REQUIREMENT
Please produce a character-exact copy of the listing that follows, omitting all images.
** DATA SEGMENT follows **
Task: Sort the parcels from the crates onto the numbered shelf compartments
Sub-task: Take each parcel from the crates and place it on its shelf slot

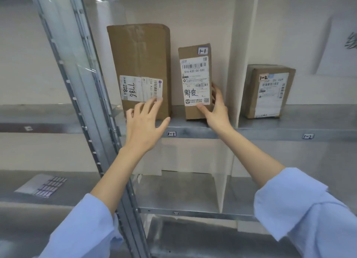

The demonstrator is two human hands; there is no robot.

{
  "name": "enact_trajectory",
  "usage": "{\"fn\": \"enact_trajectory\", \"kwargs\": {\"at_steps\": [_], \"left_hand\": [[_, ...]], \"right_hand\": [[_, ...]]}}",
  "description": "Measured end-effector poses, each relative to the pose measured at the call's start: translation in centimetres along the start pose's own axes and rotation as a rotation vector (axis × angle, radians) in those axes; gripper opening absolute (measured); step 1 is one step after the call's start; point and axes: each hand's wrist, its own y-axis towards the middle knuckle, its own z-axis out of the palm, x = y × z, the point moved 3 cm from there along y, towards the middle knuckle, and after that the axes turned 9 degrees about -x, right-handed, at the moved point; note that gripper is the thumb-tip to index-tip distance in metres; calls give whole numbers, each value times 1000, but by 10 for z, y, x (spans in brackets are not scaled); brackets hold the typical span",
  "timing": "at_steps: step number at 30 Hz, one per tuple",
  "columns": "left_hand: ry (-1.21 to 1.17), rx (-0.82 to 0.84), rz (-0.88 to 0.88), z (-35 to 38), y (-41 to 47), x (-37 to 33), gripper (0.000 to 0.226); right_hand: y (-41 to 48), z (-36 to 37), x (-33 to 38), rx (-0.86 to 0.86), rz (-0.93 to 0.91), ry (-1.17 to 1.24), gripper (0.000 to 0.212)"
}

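Observation:
Two cardboard parcels stand upright in the shelf compartment tagged 1-1 (pixel 171 134). The smaller one, marked 1-1 (pixel 195 79), is on the right, and my right hand (pixel 216 107) grips its lower right edge, thumb on the front and fingers round the side. The tall parcel (pixel 139 64) with a white label stands to its left. My left hand (pixel 143 122) is spread open in front of the tall parcel's lower part, fingertips at its label. A third parcel, marked 1-2 (pixel 268 91), stands in the compartment tagged 1-2 (pixel 308 136).
A white divider panel (pixel 239 64) separates compartments 1-1 and 1-2. A slanted metal upright (pixel 81 95) crosses the left of the view. Below, a metal shelf (pixel 173 195) has another divider, and a sheet of stickers (pixel 44 184) lies on the neighbouring shelf at left.

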Motion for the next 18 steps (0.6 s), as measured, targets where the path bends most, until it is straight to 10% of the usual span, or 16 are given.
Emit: {"fn": "enact_trajectory", "kwargs": {"at_steps": [18], "left_hand": [[48,39,-36,-21,-29,-10,65]], "right_hand": [[-35,-13,19,-58,-137,-393,76]]}}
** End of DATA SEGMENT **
EXERCISE RESULT
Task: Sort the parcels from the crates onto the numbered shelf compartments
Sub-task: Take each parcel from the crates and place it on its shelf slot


The demonstrator is two human hands; there is no robot.

{
  "name": "enact_trajectory",
  "usage": "{\"fn\": \"enact_trajectory\", \"kwargs\": {\"at_steps\": [_], \"left_hand\": [[_, ...]], \"right_hand\": [[_, ...]]}}",
  "description": "Measured end-effector poses, each relative to the pose measured at the call's start: translation in centimetres along the start pose's own axes and rotation as a rotation vector (axis × angle, radians) in those axes; gripper opening absolute (measured); step 1 is one step after the call's start; point and axes: each hand's wrist, its own y-axis towards the middle knuckle, its own z-axis out of the palm, x = y × z, the point moved 3 cm from there along y, towards the middle knuckle, and after that the axes turned 9 degrees about -x, right-handed, at the moved point; note that gripper is the thumb-tip to index-tip distance in metres; calls give whole numbers, each value times 1000, but by 10 for z, y, x (spans in brackets are not scaled); brackets hold the typical span",
  "timing": "at_steps: step number at 30 Hz, one per tuple",
  "columns": "left_hand: ry (-1.21 to 1.17), rx (-0.82 to 0.84), rz (-0.88 to 0.88), z (-35 to 38), y (-41 to 47), x (-37 to 33), gripper (0.000 to 0.226); right_hand: y (-41 to 48), z (-36 to 37), x (-33 to 38), rx (-0.86 to 0.86), rz (-0.93 to 0.91), ry (-1.17 to 1.24), gripper (0.000 to 0.212)"
}

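Observation:
Two cardboard parcels stand upright in the shelf compartment tagged 1-1 (pixel 171 134). The smaller one, marked 1-1 (pixel 195 79), is on the right, and my right hand (pixel 216 107) grips its lower right edge, thumb on the front and fingers round the side. The tall parcel (pixel 139 64) with a white label stands to its left. My left hand (pixel 143 122) is spread open in front of the tall parcel's lower part, fingertips at its label. A third parcel, marked 1-2 (pixel 268 91), stands in the compartment tagged 1-2 (pixel 308 136).
A white divider panel (pixel 239 64) separates compartments 1-1 and 1-2. A slanted metal upright (pixel 81 95) crosses the left of the view. Below, a metal shelf (pixel 173 195) has another divider, and a sheet of stickers (pixel 44 184) lies on the neighbouring shelf at left.
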
Motion for the next 18 steps (0.6 s), as measured, targets where the path bends most, until it is straight to 10% of the usual span, or 16 are given.
Emit: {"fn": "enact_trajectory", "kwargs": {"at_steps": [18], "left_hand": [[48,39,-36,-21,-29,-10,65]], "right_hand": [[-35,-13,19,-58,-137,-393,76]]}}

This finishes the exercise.